Finlay 28/04 12 No big deal.

I’d drunk enough water to fill an Olympic swimming pool, resulting in more time spent in the toilet than I had in all my 9 short years of life. Still, I didn’t really care it was great for my health wasn’t it? Anyway, I felt fine so I was fine- stuff works like that doesn’t it? That’s the way I usually think about things but, according to the doctor, not everything works like that.

The next thing I knew was that I was sitting outside the doctors waiting for the verdict to be delivered. I’d just handed over a urine sample and been asked about my family’s diabetic history, as well as the usual questions about how I was feeling, so I’d kind of guessed already. Strangely it still hit me like a 70mph double-decker bus with a couple of hundred forks welded to the front;- it hurts for a few seconds and then you’re fine………….(ish).

After a few blurry memories as the forks entered my body and I found myself plonked in an old hospital chair with my eyes glued to a hospital TV wondering if there was anything I could do to escape the inevitable, the inevitable being a long leech like tube itching to sample some of my hard earned blood. As it turned out that there wasn’t I resigned myself to fate and watched a plastic tube suck out what felt like half my blood supply and, to add insult to injury, let one of its smaller cousins (a finger pricker) have a go at me as well.

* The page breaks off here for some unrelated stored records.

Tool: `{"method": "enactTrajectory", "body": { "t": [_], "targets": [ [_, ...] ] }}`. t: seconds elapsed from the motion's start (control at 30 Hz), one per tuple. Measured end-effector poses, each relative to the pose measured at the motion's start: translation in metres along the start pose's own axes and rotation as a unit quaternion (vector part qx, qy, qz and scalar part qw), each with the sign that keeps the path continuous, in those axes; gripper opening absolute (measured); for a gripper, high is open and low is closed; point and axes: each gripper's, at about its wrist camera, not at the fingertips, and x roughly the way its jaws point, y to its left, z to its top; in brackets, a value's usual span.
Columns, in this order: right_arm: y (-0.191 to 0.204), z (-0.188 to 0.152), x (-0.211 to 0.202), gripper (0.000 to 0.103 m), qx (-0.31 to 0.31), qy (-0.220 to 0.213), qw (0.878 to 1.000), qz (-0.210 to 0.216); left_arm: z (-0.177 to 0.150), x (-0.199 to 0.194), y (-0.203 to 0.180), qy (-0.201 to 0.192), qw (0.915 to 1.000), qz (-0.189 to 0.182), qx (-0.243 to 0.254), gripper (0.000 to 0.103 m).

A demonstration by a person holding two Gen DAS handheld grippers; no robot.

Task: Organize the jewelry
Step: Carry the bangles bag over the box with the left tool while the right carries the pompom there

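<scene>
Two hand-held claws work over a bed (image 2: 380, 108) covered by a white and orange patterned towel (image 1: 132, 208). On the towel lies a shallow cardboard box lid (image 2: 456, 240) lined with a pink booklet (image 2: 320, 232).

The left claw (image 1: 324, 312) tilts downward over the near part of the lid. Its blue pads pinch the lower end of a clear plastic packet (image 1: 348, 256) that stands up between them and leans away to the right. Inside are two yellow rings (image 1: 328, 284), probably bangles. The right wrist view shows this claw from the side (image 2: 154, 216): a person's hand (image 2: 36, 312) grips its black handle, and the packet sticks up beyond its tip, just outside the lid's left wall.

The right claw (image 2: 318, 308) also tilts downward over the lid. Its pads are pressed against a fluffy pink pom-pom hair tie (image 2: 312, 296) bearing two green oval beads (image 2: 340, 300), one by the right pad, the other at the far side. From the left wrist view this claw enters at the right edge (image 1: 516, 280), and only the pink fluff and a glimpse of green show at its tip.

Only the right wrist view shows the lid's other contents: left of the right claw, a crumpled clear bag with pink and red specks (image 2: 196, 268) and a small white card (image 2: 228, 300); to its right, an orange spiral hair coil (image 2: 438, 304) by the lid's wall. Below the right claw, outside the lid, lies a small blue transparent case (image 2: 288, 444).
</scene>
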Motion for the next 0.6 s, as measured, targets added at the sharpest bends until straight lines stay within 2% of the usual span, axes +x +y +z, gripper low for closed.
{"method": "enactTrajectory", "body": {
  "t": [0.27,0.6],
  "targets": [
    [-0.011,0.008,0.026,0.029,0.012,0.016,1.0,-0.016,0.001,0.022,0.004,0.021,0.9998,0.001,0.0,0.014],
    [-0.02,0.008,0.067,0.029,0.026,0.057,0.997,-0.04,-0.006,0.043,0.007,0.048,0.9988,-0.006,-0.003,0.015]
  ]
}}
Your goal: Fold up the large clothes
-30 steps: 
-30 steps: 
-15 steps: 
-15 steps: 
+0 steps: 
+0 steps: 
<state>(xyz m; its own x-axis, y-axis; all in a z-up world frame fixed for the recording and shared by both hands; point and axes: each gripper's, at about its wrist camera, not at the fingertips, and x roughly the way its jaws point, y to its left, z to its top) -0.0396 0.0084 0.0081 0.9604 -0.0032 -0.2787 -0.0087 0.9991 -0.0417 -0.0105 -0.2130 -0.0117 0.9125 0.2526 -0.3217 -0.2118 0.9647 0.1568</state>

Actually, apart from force feeding myself a plate of hospital food, I was fine after that. I even got offered the chance to inject my dad but I turned it down, much to my future regret. Actually, when you think about it I’m extremely well off and I can probably count myself within the top 97% of the world’s luckiest people. I have access to clean water, live in a nice house with a garden, wear new, clean clothes, have a dependable source of food, both my parents, I go to school and get paid for doing almost nothing. Yes, nearly none of my friends have to inject 3 times a day or blood test constantly but I don’t see any of them having night time snacks bigger than their breakfast, or guzzling a constant supply of glucose. So although diabetes does have its advantages and disadvantages, it’s not that bad. Next time you’re having a hypo, think about that 97%of people that would be delighted to swap places with you, those starving children in Africa who know that they’ll probably die pretty soon if they don’t get their disease ridden hands on a clean water supply and it doesn’t seem that bad. They would probably kill to swap places with me or you.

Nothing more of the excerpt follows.